The passionate spiel coming from the other end of the telephone line persuaded me otherwise. It’s not about credit, you see, it’s about rates. And even if it were to be about credit, the authorities won’t allow it all to collapse – at least not while they still have vast foreign exchange reserves and a huge asset pile in the form of SOEs and other tangible assets at home and abroad.

So add that element of this “Beijing put” together with what surely looks like the most obvious downward interest rate dynamic currently prevailing in the mainstream capital markets and you can see where the hedgie is coming from. And his company has put its money where his mouth is. They’re long Chinese domestic bonds, both at the national and local government level.

Hedge fund evangelical reckons there is sufficient government firepower to render credit risk a non-question

MAKING BETS BASED on a calculated assumption that a government will step in and support bond markets has often proved little more than pure gambling. Michael Hasenstab of fund manager Franklin Templeton hoovered up almost half of the Ukrainian bond market a few years ago, building up a stake of around US$8bn-equivalent.

The Russian annexation of Crimea, previously Ukrainian sovereign territory, prompted a collapse in the Ukrainian domestic bond market and Mr. Hasenstab’s stake is now worth roughly half of his initial investment. He and other holders of Ukrainian debt are now involved in a workout dialogue with the government. I guess there never was a viable “Kiev put” in a country that sits close to the failed state silo with such impoverished national coffers.

By contrast the Beijing put is made of rather more substantial stuff, and the hedge fund guru was wont to portray the Chinese domestic bond market in the context of the US or Japanese domestic bond markets. In fact according to IMF official data, China’s public debt to GDP sits at around 32%, while Japan’s is at 226%, the UK’s at 90% and the US’s at 73%. China’s national government debt numbers may look good, but debt at the household, corporate and municipal level has grown at a stratospheric rate since the financial crisis.
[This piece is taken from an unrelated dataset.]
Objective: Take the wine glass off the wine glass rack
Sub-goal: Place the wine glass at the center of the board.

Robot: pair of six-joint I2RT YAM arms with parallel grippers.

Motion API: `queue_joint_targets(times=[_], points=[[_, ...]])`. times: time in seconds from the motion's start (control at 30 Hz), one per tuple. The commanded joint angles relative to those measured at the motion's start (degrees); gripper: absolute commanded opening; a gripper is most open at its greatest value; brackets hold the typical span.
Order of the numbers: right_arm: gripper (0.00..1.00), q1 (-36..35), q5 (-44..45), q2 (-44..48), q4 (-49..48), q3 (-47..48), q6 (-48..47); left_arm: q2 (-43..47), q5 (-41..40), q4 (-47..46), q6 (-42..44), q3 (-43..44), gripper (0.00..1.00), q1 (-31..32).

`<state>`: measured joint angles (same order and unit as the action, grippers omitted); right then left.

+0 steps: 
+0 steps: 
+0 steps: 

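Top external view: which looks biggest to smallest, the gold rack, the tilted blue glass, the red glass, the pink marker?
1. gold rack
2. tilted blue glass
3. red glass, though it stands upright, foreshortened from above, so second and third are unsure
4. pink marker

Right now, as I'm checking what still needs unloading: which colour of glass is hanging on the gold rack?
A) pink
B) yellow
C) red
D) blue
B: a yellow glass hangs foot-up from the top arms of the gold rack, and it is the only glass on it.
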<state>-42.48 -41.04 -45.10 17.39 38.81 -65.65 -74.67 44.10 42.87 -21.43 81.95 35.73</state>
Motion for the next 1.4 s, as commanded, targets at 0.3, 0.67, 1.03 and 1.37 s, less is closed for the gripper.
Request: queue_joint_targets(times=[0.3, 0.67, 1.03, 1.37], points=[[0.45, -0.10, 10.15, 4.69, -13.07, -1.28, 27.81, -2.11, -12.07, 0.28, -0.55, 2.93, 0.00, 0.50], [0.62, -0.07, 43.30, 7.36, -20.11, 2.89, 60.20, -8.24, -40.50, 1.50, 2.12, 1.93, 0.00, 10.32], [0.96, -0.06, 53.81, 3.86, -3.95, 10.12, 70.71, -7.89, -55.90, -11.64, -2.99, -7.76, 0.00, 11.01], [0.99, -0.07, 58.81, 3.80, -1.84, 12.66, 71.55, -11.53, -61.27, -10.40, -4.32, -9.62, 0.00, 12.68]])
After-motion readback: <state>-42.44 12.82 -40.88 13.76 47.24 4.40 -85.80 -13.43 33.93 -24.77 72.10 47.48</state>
China bears put the country’s total debt to GDP at around 280%. But the hedge fund evangelical reckons there is sufficient government firepower to render the credit risk element of the China government bond equation a non-question. For now at least.

HIS HEDGE FUND has been long for a while – and it’s worked. Government bonds have rallied. The Chinese government bond yield curve has steepened over the past year and for taking minimal duration risk at the one-year point you’d have been rewarded handsomely, with yields having dropped from just under 4% a year ago to around 2.3% late last week for short tenor risk.

If China’s recent stock market collapse and various government interventions to prop up the market – which have been seen in some quarters as a novel form of quantitative easing – and last week’s renminbi devaluation are anything to go by, there are two conclusions to support the bond bull’s case.

The first is that the Chinese economy is slowing to an extent that is deeply worrying to the authorities and perhaps by more than the 7% GDP growth most recently stated in the national income accounts. The second is that the authorities are on top of it (to the extent that they can be) and are willing to intervene in markets to keep everything afloat.

Following the June cut, short-term Chinese interest rates are at 2.75%. There’s rather a lot of room to cut further from that level.

Assuming that China’s economy is slowing dramatically, that deflation waits in the wings, that the Beijing put is now at work and that China is not facing a financial market Armageddon where unprecedented destructive market forces are unleashed, then you would have to be a bull of Chinese domestic debt. Last week’s devaluation hasn’t changed that equation.